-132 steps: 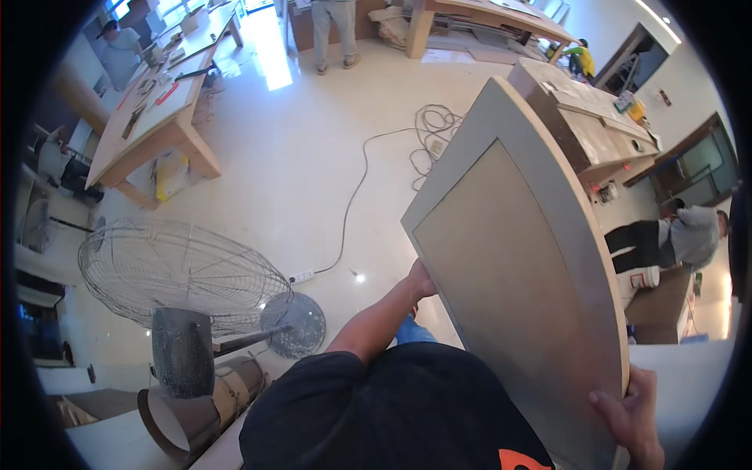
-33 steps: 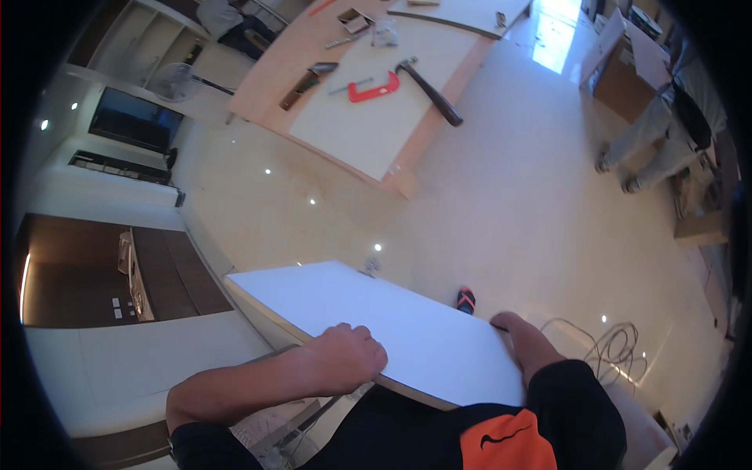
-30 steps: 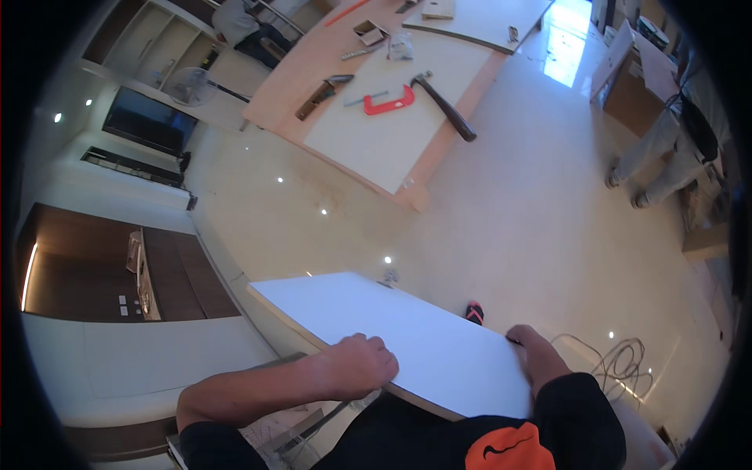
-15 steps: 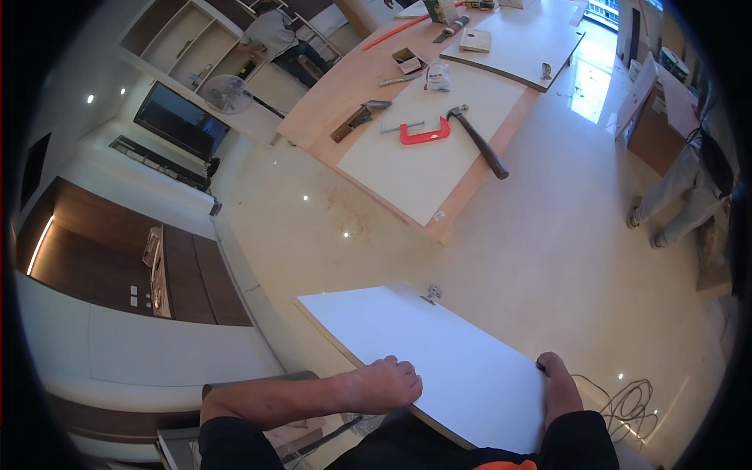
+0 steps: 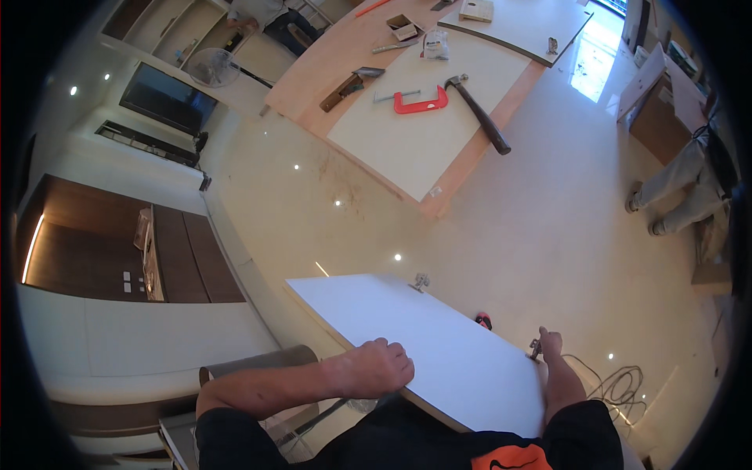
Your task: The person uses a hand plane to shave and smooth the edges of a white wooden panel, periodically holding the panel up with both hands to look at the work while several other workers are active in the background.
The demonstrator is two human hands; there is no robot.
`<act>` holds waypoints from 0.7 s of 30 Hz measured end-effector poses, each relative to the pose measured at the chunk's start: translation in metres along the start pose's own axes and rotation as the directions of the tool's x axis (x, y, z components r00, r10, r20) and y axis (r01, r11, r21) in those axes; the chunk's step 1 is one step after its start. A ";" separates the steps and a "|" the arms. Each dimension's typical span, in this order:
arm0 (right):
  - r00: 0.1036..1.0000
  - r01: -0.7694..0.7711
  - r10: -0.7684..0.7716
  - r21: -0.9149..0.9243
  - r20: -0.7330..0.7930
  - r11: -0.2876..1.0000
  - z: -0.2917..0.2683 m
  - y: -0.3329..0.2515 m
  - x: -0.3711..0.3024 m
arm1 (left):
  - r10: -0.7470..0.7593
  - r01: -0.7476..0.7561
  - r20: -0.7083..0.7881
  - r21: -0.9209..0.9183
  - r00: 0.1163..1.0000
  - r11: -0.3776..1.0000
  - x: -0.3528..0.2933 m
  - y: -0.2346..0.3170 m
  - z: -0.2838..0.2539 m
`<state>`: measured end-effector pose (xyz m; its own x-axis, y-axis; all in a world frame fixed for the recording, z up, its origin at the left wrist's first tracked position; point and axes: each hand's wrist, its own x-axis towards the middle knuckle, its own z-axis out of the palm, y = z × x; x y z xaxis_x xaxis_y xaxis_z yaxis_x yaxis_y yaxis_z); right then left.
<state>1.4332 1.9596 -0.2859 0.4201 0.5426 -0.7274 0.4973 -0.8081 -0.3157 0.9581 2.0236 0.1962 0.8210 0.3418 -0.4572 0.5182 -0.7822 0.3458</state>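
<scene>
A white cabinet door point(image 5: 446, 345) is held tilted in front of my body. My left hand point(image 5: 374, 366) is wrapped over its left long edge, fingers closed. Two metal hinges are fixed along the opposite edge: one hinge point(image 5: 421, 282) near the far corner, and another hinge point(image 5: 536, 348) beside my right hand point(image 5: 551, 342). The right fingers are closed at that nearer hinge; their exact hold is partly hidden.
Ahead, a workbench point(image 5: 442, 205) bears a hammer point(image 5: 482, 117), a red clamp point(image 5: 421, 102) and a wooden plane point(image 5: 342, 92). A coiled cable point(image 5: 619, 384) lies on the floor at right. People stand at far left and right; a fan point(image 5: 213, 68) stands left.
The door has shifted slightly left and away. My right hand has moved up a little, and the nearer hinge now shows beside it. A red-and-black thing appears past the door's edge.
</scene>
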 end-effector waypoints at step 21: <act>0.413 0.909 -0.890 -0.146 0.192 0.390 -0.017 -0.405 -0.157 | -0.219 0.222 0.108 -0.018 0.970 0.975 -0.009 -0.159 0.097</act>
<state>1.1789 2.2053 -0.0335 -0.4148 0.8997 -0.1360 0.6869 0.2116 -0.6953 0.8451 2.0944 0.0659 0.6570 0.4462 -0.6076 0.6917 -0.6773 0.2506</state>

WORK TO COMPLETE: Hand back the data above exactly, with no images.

YOUR RESPONSE:
-132 steps: 
-33 steps: 
-30 steps: 
-15 steps: 
+0 steps: 
Your task: The person uses a hand plane to shave and smooth the edges of a white wooden panel, periodically holding the panel up with both hands to look at the work while several other workers are active in the background.
The demonstrator is two human hands; there is no robot.
`<act>` holds waypoints from 0.7 s of 30 Hz measured end-effector poses, each relative to the pose measured at the chunk's start: translation in metres along the start pose's own axes and rotation as the directions of the tool's x axis (x, y, z components r00, r10, r20) and y axis (r01, r11, r21) in those axes; the chunk's step 1 is one step after its start. A ";" separates the steps and a "|" the arms. Each dimension's typical span, in this order:
arm0 (right):
  - r00: 0.1036..1.0000
  - r01: -0.7694..0.7711
  - r10: -0.7684..0.7716
  - r21: -0.9149..0.9243
  - r20: -0.7330..0.7930
  - r11: -0.2876..1.0000
  - z: -0.2917..0.2683 m
  - y: -0.3329..0.2515 m
  - x: -0.3711..0.3024 m
arm1 (left):
  - r10: -0.7470..0.7593
  - r01: -0.7476..0.7561
  - r20: -0.7083..0.7881
  - r21: -0.9209..0.9183
  - r00: 0.1163..1.0000
  - r11: -0.3776..1.0000
  - x: -0.3528..0.2933 m
  - y: -0.2346..0.3170 m
  - z: -0.2838..0.2539 m
`<state>`: measured end-effector pose (xyz m; its own x-axis, y-axis; all in a world frame fixed for the recording, z up, its origin at the left wrist's first tracked position; point and axes: each hand's wrist, its own x-axis towards the middle knuckle, its own z-axis out of the palm, y = z × x; x y z xaxis_x xaxis_y xaxis_z yaxis_x yaxis_y yaxis_z); right then left.
<state>1.4332 1.9596 -0.2859 0.4201 0.5426 -0.7274 0.4973 -0.8081 -0.3157 0.9581 2.0236 0.1962 0.8210 0.3418 -0.4572 0.5182 -0.7822 0.3458</state>
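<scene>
A white cabinet door point(image 5: 446, 345) is held tilted in front of my body. My left hand point(image 5: 374, 366) is wrapped over its left long edge, fingers closed. Two metal hinges are fixed along the opposite edge: one hinge point(image 5: 421, 282) near the far corner, and another hinge point(image 5: 536, 348) beside my right hand point(image 5: 551, 342). The right fingers are closed at that nearer hinge; their exact hold is partly hidden.
Ahead, a workbench point(image 5: 442, 205) bears a hammer point(image 5: 482, 117), a red clamp point(image 5: 421, 102) and a wooden plane point(image 5: 342, 92). A coiled cable point(image 5: 619, 384) lies on the floor at right. People stand at far left and right; a fan point(image 5: 213, 68) stands left.
The door has shifted slightly left and away. My right hand has moved up a little, and the nearer hinge now shows beside it. A red-and-black thing appears past the door's edge.
</scene>
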 end-effector waypoints at step 21: <act>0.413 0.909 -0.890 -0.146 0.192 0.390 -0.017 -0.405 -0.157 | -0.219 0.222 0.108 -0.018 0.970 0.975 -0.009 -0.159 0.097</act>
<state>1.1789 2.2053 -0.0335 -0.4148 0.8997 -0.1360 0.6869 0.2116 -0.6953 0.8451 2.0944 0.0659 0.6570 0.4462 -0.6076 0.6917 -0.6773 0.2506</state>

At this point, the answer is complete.